Friday, March 28, 2008

A Two Laptop Minimum?



Mike Elgan thinks that two laptops are now the minimum required:
Ten years ago, every frequent-flying, executive-platinum mobile professional required a desktop PC back at the office and a laptop for the road. "Ultra-portables" or extreme mini computers were an expensive and optional luxury for serious enthusiasts or big shots with expense accounts. But in the last year, all that has changed.

Three things have happened that have turned around this formula for mobile success:

1. Regular laptops have gotten far cheaper. Moore and his law have brought down the costs of miniaturization, LCD real estate and other components.

2. Researchers have established an inescapable correlation between screen size and productivity. (Read this and this.)

3. The Asus Eee PC and its ilk have transformed the market -- and pricing -- for tiny laptops.

This combination of factors has transformed the magic "sweet spot" for what's required and what's optional. The new formula is that an "ultra portable" or tiny laptop is now required, a laptop with the biggest possible screen (within reason) is required, and a desktop PC is now optional.

James Kendrick thinks it takes three:

For the most part I agree with Mike although in my case it's currently a 3 laptop minimum. I don't even own a desktop PC like Mike thinks you need at home, no I'm quite happy with my 17" MacBook Pro with a second monitor attached on my desktop. Throw in the HP 2710p and the Fujitsu P1620 and my 3 laptops are hard to beat. I would disagree with Mike on needing a bigger laptop for working in hotels on trips however. I find the P1620 to be a full-function laptop with no compromises for getting things done but that's likely just me.

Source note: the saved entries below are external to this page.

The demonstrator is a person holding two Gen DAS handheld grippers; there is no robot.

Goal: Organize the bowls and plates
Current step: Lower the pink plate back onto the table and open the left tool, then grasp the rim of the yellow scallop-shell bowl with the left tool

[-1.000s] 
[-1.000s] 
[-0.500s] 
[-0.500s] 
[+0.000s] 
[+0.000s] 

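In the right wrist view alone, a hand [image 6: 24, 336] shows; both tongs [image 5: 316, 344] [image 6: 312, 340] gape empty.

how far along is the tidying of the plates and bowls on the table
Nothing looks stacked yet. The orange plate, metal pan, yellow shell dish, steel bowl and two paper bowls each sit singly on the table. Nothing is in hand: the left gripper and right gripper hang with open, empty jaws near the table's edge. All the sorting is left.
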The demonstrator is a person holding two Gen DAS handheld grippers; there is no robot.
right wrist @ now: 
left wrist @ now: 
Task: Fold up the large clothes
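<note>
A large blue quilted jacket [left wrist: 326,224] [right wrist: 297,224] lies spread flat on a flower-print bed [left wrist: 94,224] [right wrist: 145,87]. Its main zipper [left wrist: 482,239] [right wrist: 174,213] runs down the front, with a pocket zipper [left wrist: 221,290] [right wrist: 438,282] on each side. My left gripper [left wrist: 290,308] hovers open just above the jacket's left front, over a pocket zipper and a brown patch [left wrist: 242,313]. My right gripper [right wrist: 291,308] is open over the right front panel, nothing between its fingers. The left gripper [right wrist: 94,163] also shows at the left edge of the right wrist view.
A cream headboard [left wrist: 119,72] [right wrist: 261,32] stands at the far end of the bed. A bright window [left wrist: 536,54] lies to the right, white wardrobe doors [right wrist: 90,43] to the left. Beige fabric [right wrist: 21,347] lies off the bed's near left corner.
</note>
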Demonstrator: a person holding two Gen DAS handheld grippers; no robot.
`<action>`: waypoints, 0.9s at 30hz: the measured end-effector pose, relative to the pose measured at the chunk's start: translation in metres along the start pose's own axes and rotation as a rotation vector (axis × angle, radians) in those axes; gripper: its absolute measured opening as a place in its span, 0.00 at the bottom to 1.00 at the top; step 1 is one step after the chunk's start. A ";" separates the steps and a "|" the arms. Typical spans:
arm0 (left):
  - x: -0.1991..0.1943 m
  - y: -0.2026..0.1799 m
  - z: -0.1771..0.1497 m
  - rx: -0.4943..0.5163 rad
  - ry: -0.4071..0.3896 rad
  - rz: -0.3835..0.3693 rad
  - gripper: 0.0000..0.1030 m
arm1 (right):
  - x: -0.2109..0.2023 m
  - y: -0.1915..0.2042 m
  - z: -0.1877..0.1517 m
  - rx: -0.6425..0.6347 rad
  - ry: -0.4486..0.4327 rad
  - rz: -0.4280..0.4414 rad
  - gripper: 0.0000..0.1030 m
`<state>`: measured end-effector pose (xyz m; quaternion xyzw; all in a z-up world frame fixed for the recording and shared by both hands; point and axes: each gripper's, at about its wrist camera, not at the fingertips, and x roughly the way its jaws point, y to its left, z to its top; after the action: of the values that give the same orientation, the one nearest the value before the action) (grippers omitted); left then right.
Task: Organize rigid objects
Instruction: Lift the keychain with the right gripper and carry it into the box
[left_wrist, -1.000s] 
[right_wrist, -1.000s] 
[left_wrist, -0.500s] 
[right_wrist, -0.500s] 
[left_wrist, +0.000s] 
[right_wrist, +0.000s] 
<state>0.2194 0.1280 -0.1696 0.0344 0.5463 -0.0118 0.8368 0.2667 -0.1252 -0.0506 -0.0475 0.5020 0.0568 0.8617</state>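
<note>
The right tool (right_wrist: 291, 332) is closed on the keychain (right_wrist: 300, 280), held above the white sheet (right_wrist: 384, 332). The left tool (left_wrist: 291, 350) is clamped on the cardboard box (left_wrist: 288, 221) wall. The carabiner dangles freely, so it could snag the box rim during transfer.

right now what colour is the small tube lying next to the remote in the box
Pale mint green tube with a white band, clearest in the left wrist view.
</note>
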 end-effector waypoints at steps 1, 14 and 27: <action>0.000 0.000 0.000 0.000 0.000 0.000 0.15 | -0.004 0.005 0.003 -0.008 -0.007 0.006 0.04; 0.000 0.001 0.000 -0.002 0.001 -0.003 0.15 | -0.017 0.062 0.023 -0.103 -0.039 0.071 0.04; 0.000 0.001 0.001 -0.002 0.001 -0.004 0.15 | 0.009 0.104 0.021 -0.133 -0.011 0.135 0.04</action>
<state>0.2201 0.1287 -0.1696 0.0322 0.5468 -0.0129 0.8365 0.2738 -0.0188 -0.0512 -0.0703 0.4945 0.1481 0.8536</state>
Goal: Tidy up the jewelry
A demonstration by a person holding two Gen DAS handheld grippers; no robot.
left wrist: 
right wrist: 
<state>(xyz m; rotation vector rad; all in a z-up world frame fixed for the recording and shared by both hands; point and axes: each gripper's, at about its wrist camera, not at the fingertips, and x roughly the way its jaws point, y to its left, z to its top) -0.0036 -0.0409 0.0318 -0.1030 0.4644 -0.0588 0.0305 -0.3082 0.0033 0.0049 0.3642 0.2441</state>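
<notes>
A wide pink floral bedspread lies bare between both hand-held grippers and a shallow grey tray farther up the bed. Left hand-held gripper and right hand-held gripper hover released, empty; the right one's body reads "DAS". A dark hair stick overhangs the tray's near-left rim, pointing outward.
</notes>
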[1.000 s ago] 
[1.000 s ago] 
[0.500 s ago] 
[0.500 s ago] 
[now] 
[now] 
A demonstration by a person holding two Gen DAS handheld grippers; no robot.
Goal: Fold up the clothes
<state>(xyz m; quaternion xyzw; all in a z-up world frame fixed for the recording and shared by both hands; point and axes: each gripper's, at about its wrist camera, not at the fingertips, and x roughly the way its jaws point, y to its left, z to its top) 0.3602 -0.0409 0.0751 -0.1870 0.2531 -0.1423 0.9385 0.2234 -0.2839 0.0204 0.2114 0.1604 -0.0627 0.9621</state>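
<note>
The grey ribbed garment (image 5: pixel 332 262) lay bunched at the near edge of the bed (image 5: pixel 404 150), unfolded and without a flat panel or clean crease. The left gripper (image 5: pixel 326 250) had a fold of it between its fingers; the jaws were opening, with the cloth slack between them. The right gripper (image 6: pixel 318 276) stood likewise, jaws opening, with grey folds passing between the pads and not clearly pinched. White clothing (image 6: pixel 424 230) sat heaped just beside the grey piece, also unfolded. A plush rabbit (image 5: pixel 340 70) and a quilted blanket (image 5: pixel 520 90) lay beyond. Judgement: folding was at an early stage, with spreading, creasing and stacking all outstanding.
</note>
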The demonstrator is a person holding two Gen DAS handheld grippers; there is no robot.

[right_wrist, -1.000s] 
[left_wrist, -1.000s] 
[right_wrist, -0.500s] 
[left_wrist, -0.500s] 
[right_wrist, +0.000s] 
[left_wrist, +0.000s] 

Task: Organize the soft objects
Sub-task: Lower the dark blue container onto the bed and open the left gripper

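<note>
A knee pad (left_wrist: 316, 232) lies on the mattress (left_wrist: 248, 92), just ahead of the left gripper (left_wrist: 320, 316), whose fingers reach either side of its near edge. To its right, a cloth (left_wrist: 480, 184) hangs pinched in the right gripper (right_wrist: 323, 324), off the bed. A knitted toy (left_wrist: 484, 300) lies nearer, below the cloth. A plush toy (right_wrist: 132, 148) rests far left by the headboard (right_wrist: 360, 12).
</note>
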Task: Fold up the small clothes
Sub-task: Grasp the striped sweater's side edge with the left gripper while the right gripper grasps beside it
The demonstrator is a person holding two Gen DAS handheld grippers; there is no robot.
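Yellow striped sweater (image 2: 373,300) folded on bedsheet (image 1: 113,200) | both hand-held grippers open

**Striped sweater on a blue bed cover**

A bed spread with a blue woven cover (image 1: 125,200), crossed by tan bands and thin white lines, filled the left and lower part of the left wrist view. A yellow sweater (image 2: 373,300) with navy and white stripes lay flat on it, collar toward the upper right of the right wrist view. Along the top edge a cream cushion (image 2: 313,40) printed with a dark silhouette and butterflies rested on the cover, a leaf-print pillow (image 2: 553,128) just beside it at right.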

Here's an excerpt from the post about screen size and productivity:

Researchers at the University of Utah tested how quickly people performed tasks like editing a document and copying numbers between spreadsheets while using different computer configurations: one with an 18-inch monitor, one with a 24-inch monitor and with two 20-inch monitors. Their finding: People using the 24-inch screen completed the tasks 52% faster than people who used the 18-inch monitor; people who used the two 20-inch monitors were 44% faster than those with the 18-inch ones. There is an upper limit, however: Productivity dropped off again when people used a 26-inch screen.

I'd be curious to see follow-up studies to investigate if it's actually the screen size or pixel resolution is the true source of increased productivity? I'd guess both have an impact, but would expect screen resolution to have a greater impact than screen size. (Excepting micro-sized screens.)

Another advantage of traveling with two laptops would be using software like Synergy or MaxiVista to create a mobile, multiple monitor set-up.

On the other hand, couldn't you get a lot of the productivity gains simply by traveling with a laptop and an AlphaSmart Neo? I still love the idea of a nearly indestructible writing machine with 700 hours of battery life.